In collaboration with pathologists at the Dana Farber Cancer Institute and at the NYU Medical Center, Pagano's laboratory has expanded the studies on p27 to the clinic. They have found that aggressive human carcinomas contain high p27-specific degradation activity (Loda et al., Nature Med., 3:231, 1997). Additionally, they have found that the absence of p27 is a powerful prognostic marker for poor survival in patients with lymphomas, esophageal, prostate, breast, and colorectal carcinomas. Although cellular transformation has often been shown to involve the inactivation of some Cdk inhibitors, no homologous deletions or mutations of the p27 gene have been found so far in human tumors. The results from Pagano’s group suggest that low p27 expression observed in human carcinomas can result from an enhanced ubiquitin-mediated degradation of p27 rather than mutations in the p27 gene. Significantly, Skp2 levels inversely correlate with p27 expression in human breast cancers (Signoretti et al., J. of Clinincal Invest., 110:63, 2002) and lymphomas, and Skp2 cooperates with activated N-Ras in an in vivo model of lymphomagenesis (Latres et al., PNAS, 98:2515, 2001).

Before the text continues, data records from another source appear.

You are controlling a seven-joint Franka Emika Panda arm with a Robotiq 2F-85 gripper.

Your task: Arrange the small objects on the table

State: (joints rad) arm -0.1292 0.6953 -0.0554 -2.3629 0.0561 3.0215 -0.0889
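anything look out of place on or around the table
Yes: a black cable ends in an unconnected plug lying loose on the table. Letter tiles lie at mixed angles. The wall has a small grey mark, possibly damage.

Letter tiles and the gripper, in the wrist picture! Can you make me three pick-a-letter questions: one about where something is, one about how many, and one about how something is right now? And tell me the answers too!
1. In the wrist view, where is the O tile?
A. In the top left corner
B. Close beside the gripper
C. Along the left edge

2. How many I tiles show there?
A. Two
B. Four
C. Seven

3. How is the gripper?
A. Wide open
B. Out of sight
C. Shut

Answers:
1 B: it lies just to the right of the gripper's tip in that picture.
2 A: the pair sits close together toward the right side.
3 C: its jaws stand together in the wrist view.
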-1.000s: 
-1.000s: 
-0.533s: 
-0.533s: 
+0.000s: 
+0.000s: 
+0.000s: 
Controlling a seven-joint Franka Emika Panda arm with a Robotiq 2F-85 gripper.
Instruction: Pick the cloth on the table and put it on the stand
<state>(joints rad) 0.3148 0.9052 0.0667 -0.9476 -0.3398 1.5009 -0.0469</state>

Using human Skp1 as a bait in a two-hybrid screen and searching DNA databases, Pagano’s group has identified a family of 26 human Fbps, 25 of which are novel (Cenciarelli et al., Current Biol. 9: 1177, 1999). Some of these Fbps contain WD-40 domains or leucine-rich repeats (LRRs) (both involved in substrate interaction), while other Fbps contain potential protein-protein interaction domains not previously identified in Fbps. Representative examples of all three classes of Fbps have been characterized and demonstrated to form novel active ubiquitin-ligase complexes in vivo which potentially target different substrates for ubiquitin-mediated degradation. They also investigated further the function of one of these F-box proteins, ß-Trcp1, by inactivating its gene in mice (Guardavaccaro et al., Dev. Cell, 4: 799–812, 2003 and Kudo et al., Mol. Cell. Biol., 24: 8184–8194, 2004). ß-Trcp1-/- males show reduced fertility correlating with an accumulation of methaphase I spermatocytes. §-Trcp1-/- MEFs display a lengthened mitosis, centrosome overduplication, multipolar metaphase spindles and misaligned chromosomes. Furthermore, they demonstrated that Emi1, an inhibitor of APC/C, is a substrate of ß-Trcp1. In contrast, stabilization of interphase substrates, such as ß-catenin (Latres et al., Oncogene, 18:849, 1999), IkB and Cdc25A (Busino et al. Nature, 426:87, 2003), does not occur in the absence of ß-Trcp1 and instead requires the additional silencing of ß-Trcp2 by siRNA. Thus ß-Trcp1 regulates the timely order of meiotic and mitotic events.